The Federal Trade Commission On Wednesday, Amazon sued for illegally getting consumers to sign up for its Prime service and then preventing them from canceling the subscription. This was the agency’s chairman’s most aggressive move against the company to date. Lina Khan.
The lawsuit, filed in U.S. District Court for the Western District of Washington, argues that Amazon used design tactics known as “dark patterns” on its website to entice people to subscribe to Prime, the FTC said in a press release. And if consumers wanted to cancel, they had to go through a complicated process to do so.
“Amazon has been tricking people into recurring subscriptions without their consent, which has not only frustrated users but also cost them a lot of money,” Ms Khan said in a statement.
The lawsuit marked the first time the FTC had sued Amazon in court under Ms. Khan, who rose to fame with one viral criticism of the company and who is stepping up the scrutiny of the e-commerce giant. Ms Khan said the power that big tech companies had over online commerce required far more aggressive action from regulators and had started cracking down on them.
Under Ms. Khan, the FTC continued a lawsuit against Meta, alleging it cut off emerging competitors by buying Instagram and WhatsApp, and is suing over Microsoft’s $69 billion blockbuster deal for video game publisher Activision Blizzard to block.
Ms. Khan has yet to launch a full antitrust case against Amazon, which the company’s critics are calling for. The FTC’s Antitrust Office has been investigating Amazon’s practices for years, and observers are keeping a close eye on how it will proceed with its findings.
The lawsuit is part of a larger effort by regulators to curb the power of tech giants including Amazon, Apple, Google, Microsoft and Meta, Facebook’s parent company. The Justice Department has filed several lawsuits in recent years antitrust law cases against google.
Amazon recently settled cases with the FTC that began prior to Ms Khan’s tenure. The company last month agreed to pay $25 million to settle FTC claims that Amazon’s Alexa home assistants illegally collected data from children. The agency also closed another privacy case with Amazon’s Ring home security subsidiary.
On Wednesday, the FTC said Amazon had made it particularly difficult to purchase a product from its store without subscribing to Prime at the time of checkout.
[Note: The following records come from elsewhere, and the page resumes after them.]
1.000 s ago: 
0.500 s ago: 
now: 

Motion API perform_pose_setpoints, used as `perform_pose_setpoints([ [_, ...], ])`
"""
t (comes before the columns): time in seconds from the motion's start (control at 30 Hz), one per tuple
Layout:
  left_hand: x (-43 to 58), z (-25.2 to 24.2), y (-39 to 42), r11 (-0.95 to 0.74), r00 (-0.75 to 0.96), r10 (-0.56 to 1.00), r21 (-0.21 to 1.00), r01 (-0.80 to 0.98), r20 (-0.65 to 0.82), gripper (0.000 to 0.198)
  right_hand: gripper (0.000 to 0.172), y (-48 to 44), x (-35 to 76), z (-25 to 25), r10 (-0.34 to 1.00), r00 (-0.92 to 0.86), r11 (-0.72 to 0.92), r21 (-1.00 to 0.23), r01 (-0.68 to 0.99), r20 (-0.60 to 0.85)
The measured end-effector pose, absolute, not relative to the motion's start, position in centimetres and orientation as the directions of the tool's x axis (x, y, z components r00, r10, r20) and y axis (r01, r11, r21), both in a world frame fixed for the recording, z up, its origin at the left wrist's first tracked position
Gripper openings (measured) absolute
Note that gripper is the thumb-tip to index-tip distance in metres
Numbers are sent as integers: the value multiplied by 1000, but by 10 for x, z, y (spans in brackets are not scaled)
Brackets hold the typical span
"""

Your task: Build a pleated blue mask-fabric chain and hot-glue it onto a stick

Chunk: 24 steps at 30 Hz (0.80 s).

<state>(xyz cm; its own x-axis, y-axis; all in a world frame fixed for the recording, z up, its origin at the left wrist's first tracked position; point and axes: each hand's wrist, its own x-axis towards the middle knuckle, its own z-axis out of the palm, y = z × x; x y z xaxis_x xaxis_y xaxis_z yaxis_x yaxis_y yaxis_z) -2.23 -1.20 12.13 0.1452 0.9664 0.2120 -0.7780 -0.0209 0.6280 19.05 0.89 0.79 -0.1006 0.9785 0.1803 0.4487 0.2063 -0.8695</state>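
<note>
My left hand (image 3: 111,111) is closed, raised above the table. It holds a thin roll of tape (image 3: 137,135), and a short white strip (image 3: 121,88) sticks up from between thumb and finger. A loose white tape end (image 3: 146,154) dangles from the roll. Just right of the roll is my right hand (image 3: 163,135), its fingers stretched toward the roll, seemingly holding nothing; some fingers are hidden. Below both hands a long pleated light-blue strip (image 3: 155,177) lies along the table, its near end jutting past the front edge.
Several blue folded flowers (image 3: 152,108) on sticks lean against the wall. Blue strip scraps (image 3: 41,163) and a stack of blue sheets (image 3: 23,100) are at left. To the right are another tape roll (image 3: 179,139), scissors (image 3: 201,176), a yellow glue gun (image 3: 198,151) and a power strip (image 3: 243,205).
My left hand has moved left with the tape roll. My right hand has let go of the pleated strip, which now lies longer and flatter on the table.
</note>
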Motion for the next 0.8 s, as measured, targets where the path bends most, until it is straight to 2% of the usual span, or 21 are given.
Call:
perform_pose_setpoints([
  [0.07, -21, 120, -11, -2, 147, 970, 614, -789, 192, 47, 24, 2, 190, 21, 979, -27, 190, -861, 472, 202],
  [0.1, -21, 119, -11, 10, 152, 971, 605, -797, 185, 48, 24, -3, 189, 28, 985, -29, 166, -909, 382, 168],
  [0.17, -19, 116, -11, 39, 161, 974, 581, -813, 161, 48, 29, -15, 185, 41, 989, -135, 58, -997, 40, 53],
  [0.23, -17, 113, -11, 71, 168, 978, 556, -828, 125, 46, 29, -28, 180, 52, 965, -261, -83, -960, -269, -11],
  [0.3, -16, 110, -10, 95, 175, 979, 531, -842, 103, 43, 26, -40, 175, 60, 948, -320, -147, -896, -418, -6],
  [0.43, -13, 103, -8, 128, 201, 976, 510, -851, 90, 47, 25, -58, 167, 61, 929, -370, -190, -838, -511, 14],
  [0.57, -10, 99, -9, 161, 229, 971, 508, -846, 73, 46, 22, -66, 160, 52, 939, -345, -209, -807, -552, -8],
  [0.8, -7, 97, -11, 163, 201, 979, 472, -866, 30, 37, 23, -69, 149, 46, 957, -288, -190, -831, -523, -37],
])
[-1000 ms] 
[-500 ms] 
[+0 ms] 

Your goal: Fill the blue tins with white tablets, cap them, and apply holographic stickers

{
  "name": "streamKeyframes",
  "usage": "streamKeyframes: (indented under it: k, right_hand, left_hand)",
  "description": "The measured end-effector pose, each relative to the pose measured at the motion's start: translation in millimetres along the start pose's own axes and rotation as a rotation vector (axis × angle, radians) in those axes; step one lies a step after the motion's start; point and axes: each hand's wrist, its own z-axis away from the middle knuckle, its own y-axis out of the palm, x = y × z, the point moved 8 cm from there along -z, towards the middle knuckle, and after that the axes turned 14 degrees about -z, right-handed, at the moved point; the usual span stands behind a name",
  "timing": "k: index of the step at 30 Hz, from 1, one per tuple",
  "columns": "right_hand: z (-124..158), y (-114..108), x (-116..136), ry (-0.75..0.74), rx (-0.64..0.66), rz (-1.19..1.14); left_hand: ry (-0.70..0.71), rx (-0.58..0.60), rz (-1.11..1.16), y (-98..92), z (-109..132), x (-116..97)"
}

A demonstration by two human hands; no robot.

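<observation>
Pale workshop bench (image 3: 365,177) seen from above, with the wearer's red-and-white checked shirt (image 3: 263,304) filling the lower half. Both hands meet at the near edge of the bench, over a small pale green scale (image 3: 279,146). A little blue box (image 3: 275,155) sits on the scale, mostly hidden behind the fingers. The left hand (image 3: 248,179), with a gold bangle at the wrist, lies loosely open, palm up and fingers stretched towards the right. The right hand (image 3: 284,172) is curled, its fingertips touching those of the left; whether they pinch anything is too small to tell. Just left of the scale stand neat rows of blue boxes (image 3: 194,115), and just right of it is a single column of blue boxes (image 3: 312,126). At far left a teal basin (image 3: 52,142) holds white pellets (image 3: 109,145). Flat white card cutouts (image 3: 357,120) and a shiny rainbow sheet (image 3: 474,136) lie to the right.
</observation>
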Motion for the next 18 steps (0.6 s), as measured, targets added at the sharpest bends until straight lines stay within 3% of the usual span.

The agency said Amazon made it difficult for consumers to find the page to cancel the service. Once they found it, Amazon bombarded them with offers designed to make them reconsider.
The lawsuit follows years of media and activist attention about how difficult it is to cancel Prime. In a 2021 complaint to the Attorney General for the District of Columbia, the Electronic Privacy Information Center, an advocacy group, stated that Amazon used manipulative designs to “frustrate the intentions of users who intend to cancel their Amazon Prime subscriptions “.
The FTC recently pledged to crack down on designs designed to nudge consumers or thwart their efforts to cancel a service.
“While dark patterns can covertly manipulate consumers, these practices are on the FTC’s radar,” the agency said in a 2022 report.